#### Problem to solve
The data must be written out once more, precisely as given.

#### Collected data
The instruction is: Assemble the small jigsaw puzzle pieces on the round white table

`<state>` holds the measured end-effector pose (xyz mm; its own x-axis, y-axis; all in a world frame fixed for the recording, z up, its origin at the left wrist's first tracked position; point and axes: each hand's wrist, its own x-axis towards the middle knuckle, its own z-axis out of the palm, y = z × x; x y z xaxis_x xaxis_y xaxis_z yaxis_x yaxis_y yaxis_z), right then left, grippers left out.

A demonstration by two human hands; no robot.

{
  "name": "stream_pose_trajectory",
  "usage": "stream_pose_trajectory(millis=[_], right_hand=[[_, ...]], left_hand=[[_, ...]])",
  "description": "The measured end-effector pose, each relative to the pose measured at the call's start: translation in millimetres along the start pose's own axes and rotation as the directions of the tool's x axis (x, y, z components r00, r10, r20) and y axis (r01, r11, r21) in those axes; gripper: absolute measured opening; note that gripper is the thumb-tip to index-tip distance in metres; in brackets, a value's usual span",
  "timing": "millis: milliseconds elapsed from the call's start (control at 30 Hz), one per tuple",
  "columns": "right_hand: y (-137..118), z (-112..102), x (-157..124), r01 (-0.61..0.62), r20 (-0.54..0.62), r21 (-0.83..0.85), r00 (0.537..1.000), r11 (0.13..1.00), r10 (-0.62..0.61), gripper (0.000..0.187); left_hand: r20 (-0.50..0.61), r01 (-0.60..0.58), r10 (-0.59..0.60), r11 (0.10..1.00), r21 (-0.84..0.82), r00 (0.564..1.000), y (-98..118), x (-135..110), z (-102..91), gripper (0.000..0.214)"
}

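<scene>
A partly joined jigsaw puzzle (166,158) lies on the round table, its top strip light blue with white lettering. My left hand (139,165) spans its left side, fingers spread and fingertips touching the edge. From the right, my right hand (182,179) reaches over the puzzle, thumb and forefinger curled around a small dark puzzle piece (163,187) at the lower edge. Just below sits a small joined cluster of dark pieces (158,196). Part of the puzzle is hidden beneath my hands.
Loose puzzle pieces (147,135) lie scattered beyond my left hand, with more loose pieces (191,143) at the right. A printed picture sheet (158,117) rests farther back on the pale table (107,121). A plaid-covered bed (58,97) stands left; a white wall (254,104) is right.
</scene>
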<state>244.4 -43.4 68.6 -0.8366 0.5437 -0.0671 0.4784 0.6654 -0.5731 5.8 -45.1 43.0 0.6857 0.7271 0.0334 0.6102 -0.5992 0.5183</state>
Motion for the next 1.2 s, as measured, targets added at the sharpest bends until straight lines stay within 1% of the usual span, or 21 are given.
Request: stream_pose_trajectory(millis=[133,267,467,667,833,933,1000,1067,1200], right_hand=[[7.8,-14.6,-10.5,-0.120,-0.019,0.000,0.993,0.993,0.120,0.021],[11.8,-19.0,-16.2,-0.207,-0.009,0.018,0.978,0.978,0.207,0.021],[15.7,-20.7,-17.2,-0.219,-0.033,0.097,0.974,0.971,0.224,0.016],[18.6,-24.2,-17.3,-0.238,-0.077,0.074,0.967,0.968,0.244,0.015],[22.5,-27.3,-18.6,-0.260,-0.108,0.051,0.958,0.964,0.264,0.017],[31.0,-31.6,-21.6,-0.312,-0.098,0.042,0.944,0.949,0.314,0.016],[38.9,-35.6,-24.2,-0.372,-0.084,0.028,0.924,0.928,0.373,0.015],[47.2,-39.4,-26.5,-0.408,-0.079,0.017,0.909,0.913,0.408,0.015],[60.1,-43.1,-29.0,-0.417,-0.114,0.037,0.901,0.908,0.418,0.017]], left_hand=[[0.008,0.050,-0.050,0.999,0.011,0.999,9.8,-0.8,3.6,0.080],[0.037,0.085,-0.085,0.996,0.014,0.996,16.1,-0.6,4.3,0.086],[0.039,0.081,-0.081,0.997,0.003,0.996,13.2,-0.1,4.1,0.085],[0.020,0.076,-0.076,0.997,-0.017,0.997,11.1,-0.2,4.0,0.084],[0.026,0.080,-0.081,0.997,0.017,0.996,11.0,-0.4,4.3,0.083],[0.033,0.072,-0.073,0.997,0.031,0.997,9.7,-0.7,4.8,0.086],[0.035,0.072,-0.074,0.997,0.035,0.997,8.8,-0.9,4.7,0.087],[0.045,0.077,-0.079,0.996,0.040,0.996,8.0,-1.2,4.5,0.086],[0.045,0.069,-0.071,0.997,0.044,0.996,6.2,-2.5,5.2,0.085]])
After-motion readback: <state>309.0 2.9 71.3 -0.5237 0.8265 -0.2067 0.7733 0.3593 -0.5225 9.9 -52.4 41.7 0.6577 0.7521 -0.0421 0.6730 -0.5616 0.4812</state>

#### Answer to the problem
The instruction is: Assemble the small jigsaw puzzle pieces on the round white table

`<state>` holds the measured end-effector pose (xyz mm; its own x-axis, y-axis; all in a world frame fixed for the recording, z up, its origin at the left wrist's first tracked position; point and axes: each hand's wrist, its own x-axis towards the middle knuckle, its own z-axis out of the palm, y = z × x; x y z xaxis_x xaxis_y xaxis_z yaxis_x yaxis_y yaxis_z), right then left, grippers left out.

A demonstration by two human hands; no robot.

{
  "name": "stream_pose_trajectory",
  "usage": "stream_pose_trajectory(millis=[_], right_hand=[[_, ...]], left_hand=[[_, ...]])",
  "description": "The measured end-effector pose, each relative to the pose measured at the call's start: translation in millimetres along the start pose's own axes and rotation as the directions of the tool's x axis (x, y, z components r00, r10, r20) and y axis (r01, r11, r21) in those axes; gripper: absolute measured opening; note that gripper is the thumb-tip to index-tip distance in metres; in brackets, a value's usual span",
  "timing": "millis: milliseconds elapsed from the call's start (control at 30 Hz), one per tuple",
  "columns": "right_hand: y (-137..118), z (-112..102), x (-157..124), r01 (-0.61..0.62), r20 (-0.54..0.62), r21 (-0.83..0.85), r00 (0.537..1.000), r11 (0.13..1.00), r10 (-0.62..0.61), gripper (0.000..0.187); left_hand: r20 (-0.50..0.61), r01 (-0.60..0.58), r10 (-0.59..0.60), r11 (0.10..1.00), r21 (-0.84..0.82), r00 (0.564..1.000), y (-98..118), x (-135..110), z (-102..91), gripper (0.000..0.214)"
}

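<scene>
A partly joined jigsaw puzzle (166,158) lies on the round table, its top strip light blue with white lettering. My left hand (139,165) spans its left side, fingers spread and fingertips touching the edge. From the right, my right hand (182,179) reaches over the puzzle, thumb and forefinger curled around a small dark puzzle piece (163,187) at the lower edge. Just below sits a small joined cluster of dark pieces (158,196). Part of the puzzle is hidden beneath my hands.
Loose puzzle pieces (147,135) lie scattered beyond my left hand, with more loose pieces (191,143) at the right. A printed picture sheet (158,117) rests farther back on the pale table (107,121). A plaid-covered bed (58,97) stands left; a white wall (254,104) is right.
</scene>
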<state>244.4 -43.4 68.6 -0.8366 0.5437 -0.0671 0.4784 0.6654 -0.5731 5.8 -45.1 43.0 0.6857 0.7271 0.0334 0.6102 -0.5992 0.5183</state>
Motion for the next 1.2 s, as measured, targets added at the sharpest bends until straight lines stay within 1% of the usual span, or 21 are given.
Request: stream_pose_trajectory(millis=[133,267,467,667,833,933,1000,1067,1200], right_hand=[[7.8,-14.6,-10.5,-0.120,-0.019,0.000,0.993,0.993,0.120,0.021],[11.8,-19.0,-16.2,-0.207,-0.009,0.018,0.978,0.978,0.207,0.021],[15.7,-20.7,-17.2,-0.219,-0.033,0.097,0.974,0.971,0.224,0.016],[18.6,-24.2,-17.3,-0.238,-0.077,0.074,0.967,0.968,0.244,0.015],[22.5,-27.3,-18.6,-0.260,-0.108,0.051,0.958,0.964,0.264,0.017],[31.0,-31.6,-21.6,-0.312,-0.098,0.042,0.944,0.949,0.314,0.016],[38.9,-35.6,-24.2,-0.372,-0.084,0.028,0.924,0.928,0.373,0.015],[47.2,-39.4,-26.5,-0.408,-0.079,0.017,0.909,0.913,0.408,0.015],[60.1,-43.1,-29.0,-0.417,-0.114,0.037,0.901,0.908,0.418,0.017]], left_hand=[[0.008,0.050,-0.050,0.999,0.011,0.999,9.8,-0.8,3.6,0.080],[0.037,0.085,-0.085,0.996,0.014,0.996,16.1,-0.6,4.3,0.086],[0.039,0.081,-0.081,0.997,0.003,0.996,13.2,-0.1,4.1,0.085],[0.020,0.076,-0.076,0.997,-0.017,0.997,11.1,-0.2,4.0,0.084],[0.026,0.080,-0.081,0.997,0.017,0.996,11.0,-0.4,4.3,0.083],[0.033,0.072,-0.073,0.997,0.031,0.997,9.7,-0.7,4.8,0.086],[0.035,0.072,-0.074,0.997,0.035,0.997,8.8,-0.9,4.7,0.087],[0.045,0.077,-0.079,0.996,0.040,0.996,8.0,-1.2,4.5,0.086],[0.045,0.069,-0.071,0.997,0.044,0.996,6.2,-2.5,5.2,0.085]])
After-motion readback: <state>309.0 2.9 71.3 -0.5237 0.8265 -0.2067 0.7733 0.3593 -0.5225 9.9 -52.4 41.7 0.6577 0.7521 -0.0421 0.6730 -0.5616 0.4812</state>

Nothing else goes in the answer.